Archiving and preservation for research environments

Arkivum SaaS solution

The Arkivum company was founded in 2011 out of the University of Southampton with initial focus on Higher Education Research Data and is headquartered in Reading, UK. During the ARCHIVER project, Arkivum has developed a SaaS solution for long-term data archiving, digital preservation and online access to large research datasets. The resulting services can be deployed into public or private cloud environments. For cloud deployment, Arkivum has partnered with Google in the ARCHIVER project to deploy the solution onto the Google Cloud Platform (GCP). In addition, Arkivum has deployed the solution on premise at CERN to demonstrate portability and show how this can address use cases of data sovereignty.


Arkivum Archiving and Preservation Solution

Arkivum enables content, which in the case of ARCHIVER included scientific data from a range of sources, to be uploaded, ingested, preserved and made accessible to those who need to use that content in the future. This includes the ability to ingest, validate, organise and manage content as it comes into an archive. The content then goes through appropriate preservation and safeguarding processes, including generating OAIS archiving packages to ensure it is properly protected and remains usable. Content is indexed, is searchable, and can be downloaded and exported on-demand. This ensures that the data is searchable, discoverable and accessible for users both today and in the future so people can find and use the content in the archive that they need, when they need it.

Arkivum can provide organizations with a fully hosted SaaS solution that enables them to apply and follow good practices from the Long Term Digital Preservation (LTDP) and Research Data Management (RDM) domains and use the service to help achieve their research data management objectives. This includes applying the Open Archive Information Model (OAIS), following Trusted Digital Repository guidelines and certifications (TDR, CoreTrustSeal, TRUST) and helping to ensure that research data assets remain Findable, Accessible, Interoperable and Reusable (FAIR).

Arkivum R&D within ARCHIVER

The Arkivum resulting services were  designed to meet all the R&D layers defined by the ARCHIVER project:

  • Layer 1 (storage/basic archiving/secure backup): fulfilled by GCP or on-premise infrastructure with high-volume data storage in the petabyte range with fast ingest and access.

  • Layer 2 (preservation): addresses the need for long-term digital preservation following the OAIS model, including obsolescence management, file fixity, authenticity checks, and packaging for preservation and access.

  • Layer 3 (baseline user services): ability to organise, describe, index, search and share large and complex research datasets.

  • Layer 4 (advanced services): either GCP or on-premise infrastructure provides the basis for hosting and running scientific applications that can be executed directly against archived and preserved datasets.

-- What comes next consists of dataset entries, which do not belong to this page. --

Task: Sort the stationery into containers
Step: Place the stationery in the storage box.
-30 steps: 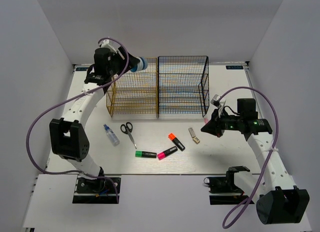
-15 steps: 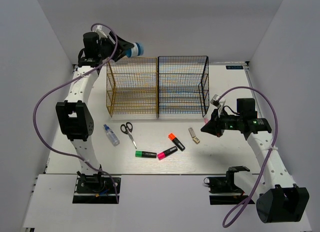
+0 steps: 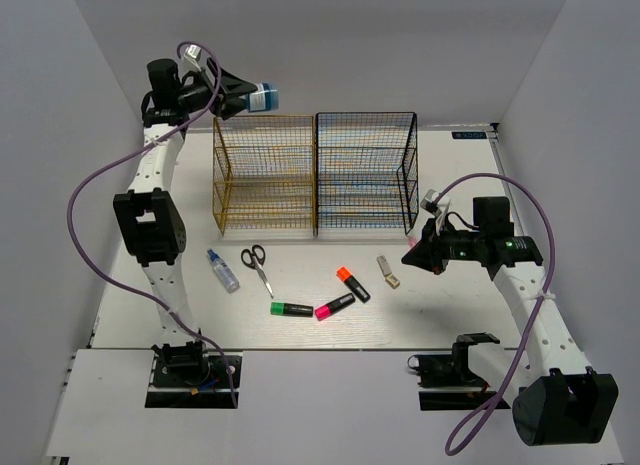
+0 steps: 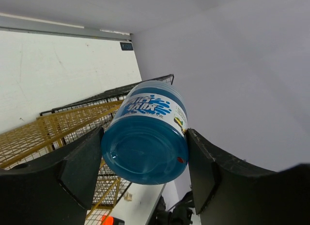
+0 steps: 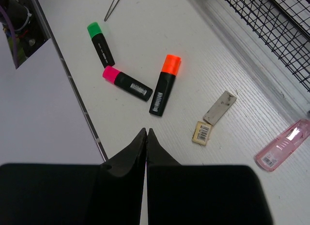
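Observation:
My left gripper (image 3: pixel 247 96) is shut on the blue round tub (image 3: pixel 263 97) and holds it high above the back left corner of the golden-yellow rack (image 3: pixel 265 180). In the left wrist view the tub (image 4: pixel 147 133) sits between both fingers (image 4: pixel 72 172). The black rack (image 3: pixel 365 175) stands right of the golden one. On the table lie scissors (image 3: pixel 257 265), a green highlighter (image 3: pixel 291 309), a pink one (image 3: pixel 334 306), an orange one (image 3: pixel 352 283) and beige pieces (image 3: pixel 388 272). My right gripper (image 3: pixel 412 257) is shut and empty, hovering right of them. Its tips (image 5: pixel 146 133) are above bare table.
A small glue bottle (image 3: pixel 222 269) lies left of the scissors. A pink piece (image 5: pixel 283 145) lies by the black rack's front (image 5: pixel 271 26). White walls close in the table on the left, back and right.
My left arm has swung up and to the left with the blue tub, from beside the golden rack's top to higher above its corner. The right arm has not moved.

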`<state>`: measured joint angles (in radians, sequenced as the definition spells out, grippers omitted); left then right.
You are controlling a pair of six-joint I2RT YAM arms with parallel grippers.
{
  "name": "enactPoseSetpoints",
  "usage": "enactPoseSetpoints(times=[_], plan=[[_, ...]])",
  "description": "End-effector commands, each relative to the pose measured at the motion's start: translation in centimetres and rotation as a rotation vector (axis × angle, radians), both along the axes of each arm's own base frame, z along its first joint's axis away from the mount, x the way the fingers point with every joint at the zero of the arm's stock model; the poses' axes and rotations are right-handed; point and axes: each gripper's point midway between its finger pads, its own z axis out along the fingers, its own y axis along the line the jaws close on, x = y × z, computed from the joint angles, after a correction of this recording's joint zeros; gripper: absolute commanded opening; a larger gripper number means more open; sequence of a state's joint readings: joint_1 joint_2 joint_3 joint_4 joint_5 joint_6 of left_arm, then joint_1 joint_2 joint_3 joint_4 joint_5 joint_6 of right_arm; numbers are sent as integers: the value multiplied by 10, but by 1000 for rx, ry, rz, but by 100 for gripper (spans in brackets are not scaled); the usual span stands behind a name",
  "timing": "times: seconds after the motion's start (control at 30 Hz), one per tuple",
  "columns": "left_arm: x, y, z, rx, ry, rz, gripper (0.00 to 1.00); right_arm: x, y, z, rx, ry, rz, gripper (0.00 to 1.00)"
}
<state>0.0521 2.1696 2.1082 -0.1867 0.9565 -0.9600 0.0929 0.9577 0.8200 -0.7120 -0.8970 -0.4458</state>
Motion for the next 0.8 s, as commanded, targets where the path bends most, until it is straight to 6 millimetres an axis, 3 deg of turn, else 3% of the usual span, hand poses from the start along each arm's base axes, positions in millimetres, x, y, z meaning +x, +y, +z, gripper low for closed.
enactPoseSetpoints(times=[0.0,0.17,0.47,0.77], plan=[[-31,-12,51,-11,-154,-123,0,-2,1,-1,8,5,13,2],[-36,-12,49,28,-166,-134,0,-3,1,0,10,5,17,2],[-55,-13,11,180,-75,-116,0,-5,2,3,16,-9,27,3],[-49,-6,-1,327,-89,-35,0,-7,2,4,18,-10,36,3]])
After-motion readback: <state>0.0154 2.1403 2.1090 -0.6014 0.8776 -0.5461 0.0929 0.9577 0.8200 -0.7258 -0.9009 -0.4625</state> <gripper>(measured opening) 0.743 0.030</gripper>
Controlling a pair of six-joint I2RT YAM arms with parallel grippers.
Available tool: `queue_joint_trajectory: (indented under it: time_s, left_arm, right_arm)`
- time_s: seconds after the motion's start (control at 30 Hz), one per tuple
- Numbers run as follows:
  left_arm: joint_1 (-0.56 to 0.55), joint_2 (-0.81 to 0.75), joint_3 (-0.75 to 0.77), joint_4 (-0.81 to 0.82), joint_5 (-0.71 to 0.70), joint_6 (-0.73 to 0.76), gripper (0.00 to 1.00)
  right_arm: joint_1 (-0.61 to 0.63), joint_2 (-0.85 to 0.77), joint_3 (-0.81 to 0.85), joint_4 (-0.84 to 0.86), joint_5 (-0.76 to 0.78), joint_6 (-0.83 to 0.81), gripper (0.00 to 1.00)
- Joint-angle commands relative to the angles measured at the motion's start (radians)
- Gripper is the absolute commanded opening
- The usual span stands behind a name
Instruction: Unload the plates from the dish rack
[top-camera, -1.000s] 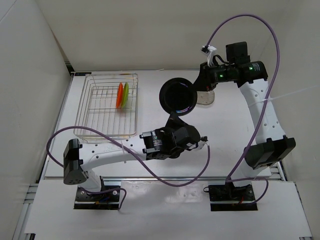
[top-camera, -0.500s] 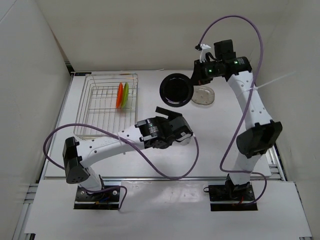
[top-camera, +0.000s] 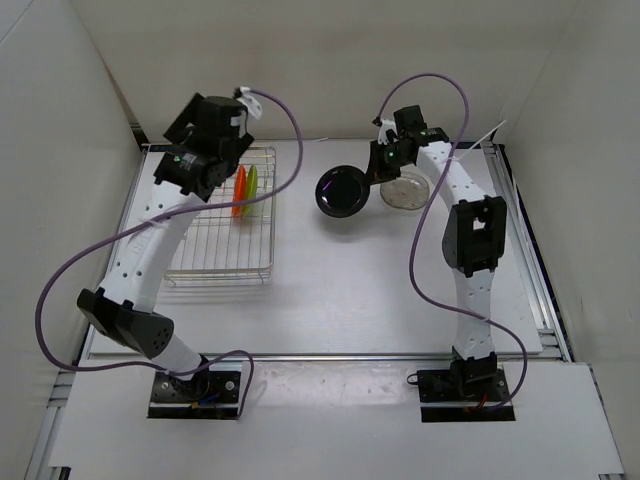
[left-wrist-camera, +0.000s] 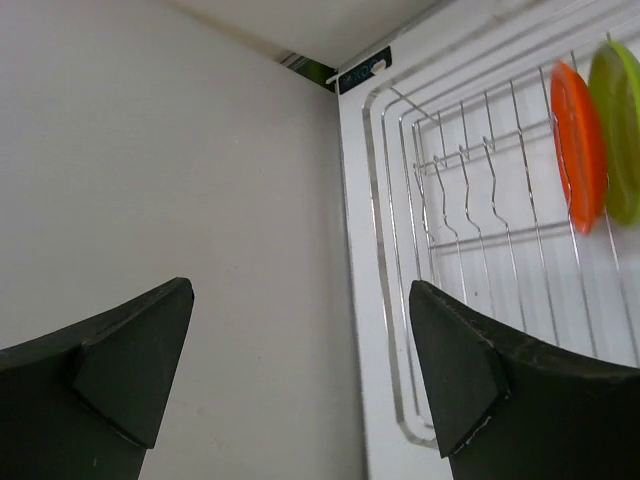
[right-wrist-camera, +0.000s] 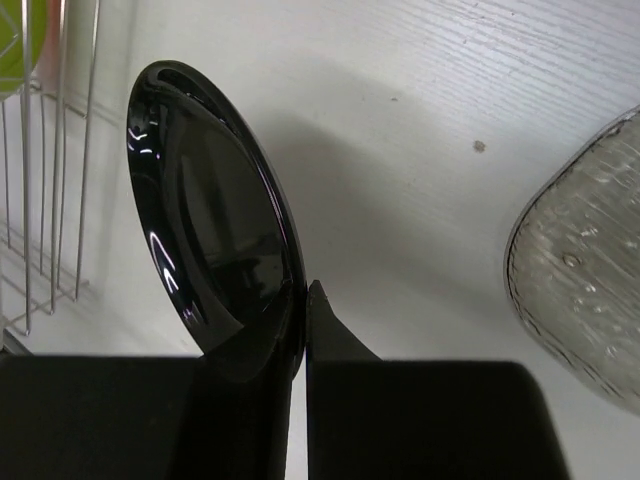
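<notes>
Two plates (top-camera: 243, 190) stand edge-up in the dish rack (top-camera: 190, 235), right of our open left end effector (left-wrist-camera: 300, 292); our right end effector (right-wrist-camera: 303, 310) clamps the black plate (right-wrist-camera: 215, 220).

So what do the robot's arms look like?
The left arm and right arm are white tubes with chunky black joints. Each trails a loopy purple cable. Tiny green lights glow near the wrists. The fingers are plain black wedges, with no writing I can see.
</notes>
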Motion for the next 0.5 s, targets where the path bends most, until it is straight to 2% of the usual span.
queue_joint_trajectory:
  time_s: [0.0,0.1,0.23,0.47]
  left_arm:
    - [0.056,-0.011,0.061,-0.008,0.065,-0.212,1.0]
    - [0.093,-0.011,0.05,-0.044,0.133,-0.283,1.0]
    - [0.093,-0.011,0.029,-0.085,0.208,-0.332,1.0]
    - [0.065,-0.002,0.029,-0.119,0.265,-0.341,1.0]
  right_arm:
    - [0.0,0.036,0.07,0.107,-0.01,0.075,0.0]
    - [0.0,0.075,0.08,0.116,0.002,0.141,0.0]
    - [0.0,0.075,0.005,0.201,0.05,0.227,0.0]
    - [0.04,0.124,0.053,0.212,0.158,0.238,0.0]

The ARCHIVER pilot solution developed by Arkivum has been tested and shown to address the above requirements of archiving and preservation of very large datasets, with high speed ingest and access, but also with the ability to host and run scientific applications against this data. The features developed were validated against a range of use cases from the ARCHIVER Buyers, the Early Adopters, and the wider scientific research community including large research-intensive institutions and the Long-Tail of Science (LTOS).

In addition, the resulting services include, as part of their results, support for sustainable long-term digital preservation, such as:

  • economic sustainability with a solution that is cost-effective at scale when working with very large datasets; 
  • environmental sustainability by minimizing the carbon footprint of the solution and applying good practice in the digital preservation and archiving of research data to ensure sustainable access and reuse of research datasets for the scientific community.
  • Total Cost of Service (TCO) modeling calculators to provide the ability to optimize cost taking into consideration data volumes, access frequencies, data safety, data processing and retention periods.
  • the use of open standards, open specifications, open source and open APIs to ensure portability, interoperability, exit strategies and reduction of vendor and solution lock-in.

Detailed models and commercialization plans that include service level agreements (SLAs), user support, licensing, service configuration and pricing as well as self-assessment as TDR service providers, have been developed during the ARCHIVER project and can be used in the context of the European Open Science Cloud (EOSC) and beyond.